KUALA LUMPUR, Aug 7 — Investment, Trade and Industry Minister Tengku Datuk Seri Zafrul Abdul Aziz has reiterated that all purchase and investment commitments offered by Malaysia in the tariff negotiations with the United States are commercial dealings by private companies and government-linked companies (GLCs), without involving any public funds or increasing the country’s fiscal burden or debt.
He said that this approach allows the government to ensure the people’s welfare are protected and preserve the country’s fiscal sovereignty.
“Although the total amount seems large, in reality, these commitments are implemented in phases over five to ten years. They are also commercial transactions and investments by Malaysian companies and GLCs, not a one-time outflow,” he said during a question-and-answer session in the Dewan Rakyat today.
He was responding to a question from Lim Guan Eng (Harapan-Bagan), who wanted to know the measures the government has taken to achieve the now publicly known 19 per cent tariff negotiation outcome and the concessions Malaysia offered to the US.
Tengku Zafrul said the negotiations — led by his ministry with the support of Prime Minister Datuk Seri Anwar Ibrahim, other ministries and agencies, think tanks, and the private sector — successfully lowered the countervailing tariff rate to 19 per cent from 25 per cent, effective today.
“This achievement puts Malaysia on a par with major Asean countries and once again proves our country’s ability to engage in effective diplomacy on a global level,” he said.
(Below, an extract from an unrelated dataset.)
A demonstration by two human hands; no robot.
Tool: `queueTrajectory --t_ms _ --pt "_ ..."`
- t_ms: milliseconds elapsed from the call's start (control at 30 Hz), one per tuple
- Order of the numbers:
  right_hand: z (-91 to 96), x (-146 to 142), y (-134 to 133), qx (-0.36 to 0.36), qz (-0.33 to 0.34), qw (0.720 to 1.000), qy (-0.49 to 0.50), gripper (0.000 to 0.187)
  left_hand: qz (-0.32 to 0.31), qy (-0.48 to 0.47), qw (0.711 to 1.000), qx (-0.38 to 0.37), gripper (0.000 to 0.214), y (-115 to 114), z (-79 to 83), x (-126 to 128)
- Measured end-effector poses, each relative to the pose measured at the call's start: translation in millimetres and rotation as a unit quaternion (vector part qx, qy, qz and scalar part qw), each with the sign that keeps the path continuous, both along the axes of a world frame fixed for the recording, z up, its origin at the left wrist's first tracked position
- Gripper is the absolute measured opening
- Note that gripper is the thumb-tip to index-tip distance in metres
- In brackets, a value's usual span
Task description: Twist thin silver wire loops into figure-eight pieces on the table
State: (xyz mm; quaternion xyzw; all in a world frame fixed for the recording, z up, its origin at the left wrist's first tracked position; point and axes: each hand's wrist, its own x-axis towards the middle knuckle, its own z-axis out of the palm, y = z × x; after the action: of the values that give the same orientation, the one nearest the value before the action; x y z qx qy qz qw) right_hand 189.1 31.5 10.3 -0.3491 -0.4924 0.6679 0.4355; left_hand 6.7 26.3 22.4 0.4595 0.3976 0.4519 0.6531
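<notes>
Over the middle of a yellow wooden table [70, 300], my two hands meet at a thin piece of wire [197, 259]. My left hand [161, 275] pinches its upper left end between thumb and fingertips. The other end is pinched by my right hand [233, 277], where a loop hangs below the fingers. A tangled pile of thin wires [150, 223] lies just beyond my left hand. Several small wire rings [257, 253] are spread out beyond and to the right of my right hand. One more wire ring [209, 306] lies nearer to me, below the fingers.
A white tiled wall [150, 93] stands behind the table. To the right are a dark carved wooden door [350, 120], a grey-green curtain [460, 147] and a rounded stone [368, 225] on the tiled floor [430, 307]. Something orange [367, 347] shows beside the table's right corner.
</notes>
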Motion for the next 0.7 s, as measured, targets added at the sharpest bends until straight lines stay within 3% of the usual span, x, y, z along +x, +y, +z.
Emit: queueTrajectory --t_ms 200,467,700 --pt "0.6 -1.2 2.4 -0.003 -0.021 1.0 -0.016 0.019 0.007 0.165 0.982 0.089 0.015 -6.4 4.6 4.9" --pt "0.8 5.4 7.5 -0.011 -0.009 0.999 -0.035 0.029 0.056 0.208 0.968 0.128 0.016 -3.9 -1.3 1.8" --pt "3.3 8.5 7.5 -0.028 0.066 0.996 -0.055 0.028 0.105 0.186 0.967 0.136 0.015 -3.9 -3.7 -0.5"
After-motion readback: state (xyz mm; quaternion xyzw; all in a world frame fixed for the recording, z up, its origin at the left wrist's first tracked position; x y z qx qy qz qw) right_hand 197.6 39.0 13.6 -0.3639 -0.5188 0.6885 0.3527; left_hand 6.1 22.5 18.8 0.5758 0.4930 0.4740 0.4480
He added that the government’s approach in the negotiations was based on strategic interests and national dignity, without compromising key policies including Bumiputera equity requirements in strategic sectors, halal standards as determined by the Islamic Development Department (Jakim), control over local vendors, and the retention of control in the automotive and critical minerals sectors.
According to Tengku Zafrul, the main purpose of the negotiations was to balance the trade deficit between Malaysia and the US, hence a whole-of-nation procurement was taken into account.
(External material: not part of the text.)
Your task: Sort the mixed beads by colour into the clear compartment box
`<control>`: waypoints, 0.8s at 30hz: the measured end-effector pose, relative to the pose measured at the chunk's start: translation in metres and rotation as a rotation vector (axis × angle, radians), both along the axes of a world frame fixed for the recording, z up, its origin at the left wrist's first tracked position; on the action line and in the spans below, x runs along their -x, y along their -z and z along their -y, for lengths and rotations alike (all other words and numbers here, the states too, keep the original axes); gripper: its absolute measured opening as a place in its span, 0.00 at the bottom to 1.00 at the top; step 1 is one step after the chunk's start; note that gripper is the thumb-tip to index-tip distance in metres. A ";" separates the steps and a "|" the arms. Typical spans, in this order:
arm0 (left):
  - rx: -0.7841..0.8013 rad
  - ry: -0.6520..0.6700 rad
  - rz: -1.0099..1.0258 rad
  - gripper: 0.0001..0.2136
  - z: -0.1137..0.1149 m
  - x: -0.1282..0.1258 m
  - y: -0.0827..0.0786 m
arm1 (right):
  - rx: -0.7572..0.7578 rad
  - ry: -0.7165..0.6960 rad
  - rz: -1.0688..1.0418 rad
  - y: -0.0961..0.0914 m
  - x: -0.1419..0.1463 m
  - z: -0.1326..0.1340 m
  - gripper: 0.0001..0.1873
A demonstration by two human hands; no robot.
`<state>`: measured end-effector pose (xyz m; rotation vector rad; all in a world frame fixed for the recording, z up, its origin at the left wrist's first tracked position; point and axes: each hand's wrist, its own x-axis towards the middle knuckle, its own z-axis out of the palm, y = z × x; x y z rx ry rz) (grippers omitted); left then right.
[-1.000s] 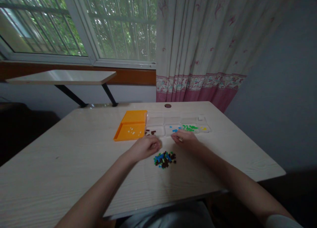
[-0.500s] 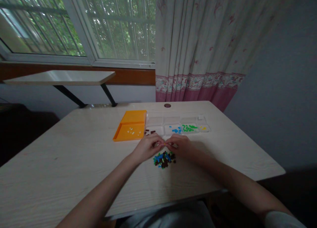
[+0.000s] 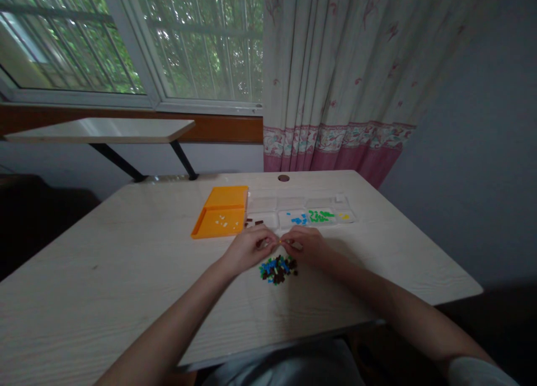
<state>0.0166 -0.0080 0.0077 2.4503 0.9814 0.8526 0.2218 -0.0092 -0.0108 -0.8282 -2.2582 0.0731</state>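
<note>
My left hand [image 3: 248, 249] and my right hand [image 3: 305, 245] meet fingertip to fingertip over the table, just behind a small pile of mixed blue, green and dark pieces [image 3: 277, 269]. Both hands are pinched closed around something tiny and yellowish between them, too small to name. Beyond the hands lies a clear compartment tray [image 3: 268, 205] holding sorted brown, blue, green and yellow pieces. To its left sits an orange tray [image 3: 220, 221] with a few white pieces in it.
The light wooden table [image 3: 126, 274] has a round cable hole [image 3: 283, 178] at its far edge. Behind it are a window, a folding shelf [image 3: 100, 130] on the left and a pink-trimmed curtain [image 3: 335, 84] on the right.
My right hand drew back from the clear tray toward my left hand, and the two now pinch together above the pile. In the last half second almost nothing moved.
</note>
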 end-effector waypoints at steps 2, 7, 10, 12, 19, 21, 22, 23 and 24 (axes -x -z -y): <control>0.043 0.034 -0.056 0.06 -0.003 0.005 0.001 | -0.023 0.032 0.003 -0.002 -0.003 -0.002 0.09; 0.160 0.164 -0.213 0.06 -0.011 0.013 0.007 | -0.120 0.108 0.002 -0.007 -0.013 -0.007 0.11; 0.191 0.168 -0.258 0.05 -0.012 0.013 0.008 | -0.176 0.113 -0.022 -0.010 -0.016 -0.008 0.11; 0.191 0.165 -0.264 0.05 -0.011 0.012 0.007 | -0.196 0.112 -0.036 -0.011 -0.017 -0.008 0.11; 0.202 0.150 -0.249 0.06 -0.010 0.012 0.007 | -0.221 0.128 -0.039 -0.010 -0.015 -0.007 0.11; 0.204 0.150 -0.248 0.05 -0.011 0.013 0.008 | -0.231 0.136 -0.007 -0.011 -0.017 -0.009 0.11; 0.202 0.152 -0.248 0.05 -0.011 0.013 0.009 | -0.237 0.136 0.029 -0.012 -0.020 -0.011 0.11; 0.198 0.153 -0.249 0.05 -0.011 0.013 0.010 | -0.240 0.135 0.079 -0.014 -0.024 -0.013 0.11; 0.193 0.153 -0.249 0.05 -0.011 0.013 0.011 | -0.231 0.133 0.144 -0.017 -0.031 -0.017 0.11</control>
“The commitments involve purchases and investments by private companies and major GLCs totalling US$150 billion (RM634.8 billion) in the semiconductor, aerospace, and data centre sectors over five years, as well as US$19 billion for the purchase of Boeing aircraft in stages by Malaysia Aviation Group until 2035.
“In general, these procurements are carried out in phases over five to 10 years. On average, over 10 years, the annual commitment amounts to about 8 per cent of Malaysia’s gross domestic product or 13.5 per cent of the country’s private expenditure in 2024,” he added.
From an economic standpoint, the total amount is equivalent to the annual operating expenditure of major corporate and GLC entities in the country, whether for raw material purchases, technology investments, or asset upgrades.
Tengku Zafrul also said Malaysia has offered tariff concessions by eliminating or reducing tariffs on 98.4 per cent of US product tariff lines exported to Malaysia, including industrial and agricultural products.
“Of that total, 60.4 per cent will be subject to zero duty rates, while the rest will see duty reductions of up to a maximum of 15 per cent. The zero-duty rate applied to 60.4 per cent of these tariffs is also significantly lower compared to several other countries subjected to similar countervailing tariff rates,” he explained.
Tengku Zafrul said Malaysia also facilitated the implementation of several non-tariff barriers, including halal certification in accordance with Jakim regulations, facilitation of US meat and dairy exports, as well as improvements in monitoring and compliance with labour, environmental, and intellectual property standards.